Could you copy the data that follows exactly as written, but drop the pictures?

-----

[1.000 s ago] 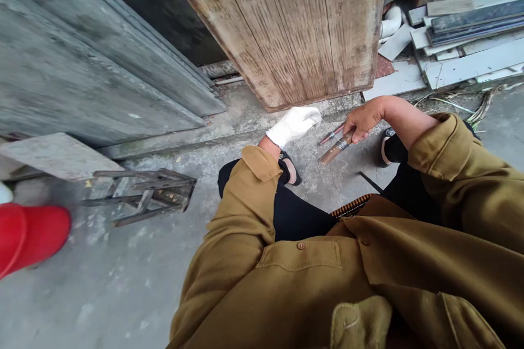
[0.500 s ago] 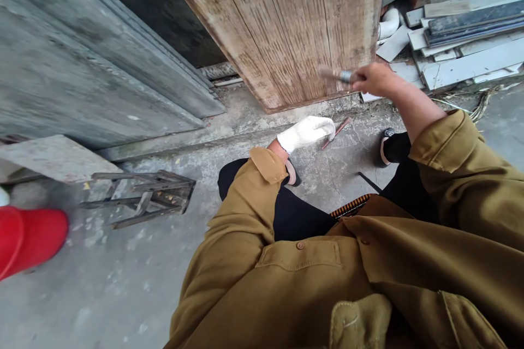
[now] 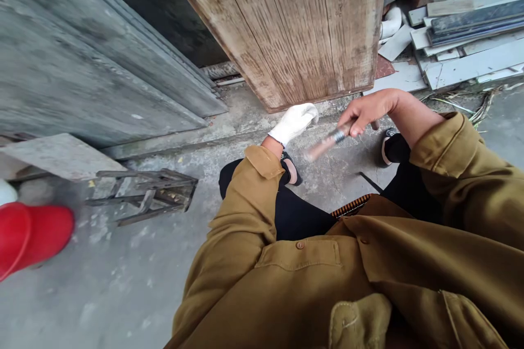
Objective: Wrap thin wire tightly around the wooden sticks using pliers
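Note:
My right hand (image 3: 366,112) is bare and closed round a paintbrush (image 3: 321,147) with a metal ferrule. The brush points down and left over the concrete, its bristles blurred by motion. My left hand (image 3: 293,122), in a white knitted glove, has its fingers curled at the lower edge of a worn wooden panel (image 3: 295,27). What those fingers hold, if anything, is hidden. Whether the glove touches the panel I cannot tell. The panel stands upright, its boards brown and streaked, with its foot on a low concrete ledge (image 3: 241,103).
A small wooden stool (image 3: 149,199) lies on the floor at left, near a red bucket (image 3: 49,234). Large grey boards (image 3: 90,65) lean at upper left. White and dark planks (image 3: 470,60) are piled at right, beside a white pipe (image 3: 392,22).
My right hand has brought the brush down off the panel, toward me and left. My left hand has moved slightly up and left. A thin reddish-brown stick beside the glove no longer shows.

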Available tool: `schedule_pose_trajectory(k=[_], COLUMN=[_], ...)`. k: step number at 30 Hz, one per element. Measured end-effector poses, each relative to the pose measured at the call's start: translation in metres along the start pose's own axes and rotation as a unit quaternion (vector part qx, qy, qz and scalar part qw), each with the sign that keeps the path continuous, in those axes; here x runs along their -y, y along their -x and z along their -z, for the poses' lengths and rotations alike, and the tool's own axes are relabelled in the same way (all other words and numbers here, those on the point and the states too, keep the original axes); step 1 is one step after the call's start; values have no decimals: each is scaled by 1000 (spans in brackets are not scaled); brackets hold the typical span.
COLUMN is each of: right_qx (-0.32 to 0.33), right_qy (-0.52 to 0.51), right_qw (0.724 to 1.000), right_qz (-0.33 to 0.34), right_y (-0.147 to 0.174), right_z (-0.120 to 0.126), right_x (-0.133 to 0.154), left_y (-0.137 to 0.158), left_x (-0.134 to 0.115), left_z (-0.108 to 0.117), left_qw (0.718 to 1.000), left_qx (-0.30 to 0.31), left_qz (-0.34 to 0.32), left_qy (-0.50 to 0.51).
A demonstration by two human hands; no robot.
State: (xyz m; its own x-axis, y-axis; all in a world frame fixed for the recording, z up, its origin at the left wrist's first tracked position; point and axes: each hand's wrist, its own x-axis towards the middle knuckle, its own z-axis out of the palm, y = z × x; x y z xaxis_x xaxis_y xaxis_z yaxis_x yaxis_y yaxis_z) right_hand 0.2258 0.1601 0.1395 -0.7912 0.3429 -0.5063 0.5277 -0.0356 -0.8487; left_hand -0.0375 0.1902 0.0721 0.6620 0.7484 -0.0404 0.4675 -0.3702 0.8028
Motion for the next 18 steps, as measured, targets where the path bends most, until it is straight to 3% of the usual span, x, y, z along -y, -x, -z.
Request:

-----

**Result of the exercise**
[1.000 s ago] 
[0.500 s ago] 
[now] 
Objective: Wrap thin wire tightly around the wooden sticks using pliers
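Note:
My right hand (image 3: 366,112) is bare and closed round a paintbrush (image 3: 321,147) with a metal ferrule. The brush points down and left over the concrete, its bristles blurred by motion. My left hand (image 3: 293,122), in a white knitted glove, has its fingers curled at the lower edge of a worn wooden panel (image 3: 295,27). What those fingers hold, if anything, is hidden. Whether the glove touches the panel I cannot tell. The panel stands upright, its boards brown and streaked, with its foot on a low concrete ledge (image 3: 241,103).
A small wooden stool (image 3: 149,199) lies on the floor at left, near a red bucket (image 3: 49,234). Large grey boards (image 3: 90,65) lean at upper left. White and dark planks (image 3: 470,60) are piled at right, beside a white pipe (image 3: 392,22).
My right hand has brought the brush down off the panel, toward me and left. My left hand has moved slightly up and left. A thin reddish-brown stick beside the glove no longer shows.
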
Available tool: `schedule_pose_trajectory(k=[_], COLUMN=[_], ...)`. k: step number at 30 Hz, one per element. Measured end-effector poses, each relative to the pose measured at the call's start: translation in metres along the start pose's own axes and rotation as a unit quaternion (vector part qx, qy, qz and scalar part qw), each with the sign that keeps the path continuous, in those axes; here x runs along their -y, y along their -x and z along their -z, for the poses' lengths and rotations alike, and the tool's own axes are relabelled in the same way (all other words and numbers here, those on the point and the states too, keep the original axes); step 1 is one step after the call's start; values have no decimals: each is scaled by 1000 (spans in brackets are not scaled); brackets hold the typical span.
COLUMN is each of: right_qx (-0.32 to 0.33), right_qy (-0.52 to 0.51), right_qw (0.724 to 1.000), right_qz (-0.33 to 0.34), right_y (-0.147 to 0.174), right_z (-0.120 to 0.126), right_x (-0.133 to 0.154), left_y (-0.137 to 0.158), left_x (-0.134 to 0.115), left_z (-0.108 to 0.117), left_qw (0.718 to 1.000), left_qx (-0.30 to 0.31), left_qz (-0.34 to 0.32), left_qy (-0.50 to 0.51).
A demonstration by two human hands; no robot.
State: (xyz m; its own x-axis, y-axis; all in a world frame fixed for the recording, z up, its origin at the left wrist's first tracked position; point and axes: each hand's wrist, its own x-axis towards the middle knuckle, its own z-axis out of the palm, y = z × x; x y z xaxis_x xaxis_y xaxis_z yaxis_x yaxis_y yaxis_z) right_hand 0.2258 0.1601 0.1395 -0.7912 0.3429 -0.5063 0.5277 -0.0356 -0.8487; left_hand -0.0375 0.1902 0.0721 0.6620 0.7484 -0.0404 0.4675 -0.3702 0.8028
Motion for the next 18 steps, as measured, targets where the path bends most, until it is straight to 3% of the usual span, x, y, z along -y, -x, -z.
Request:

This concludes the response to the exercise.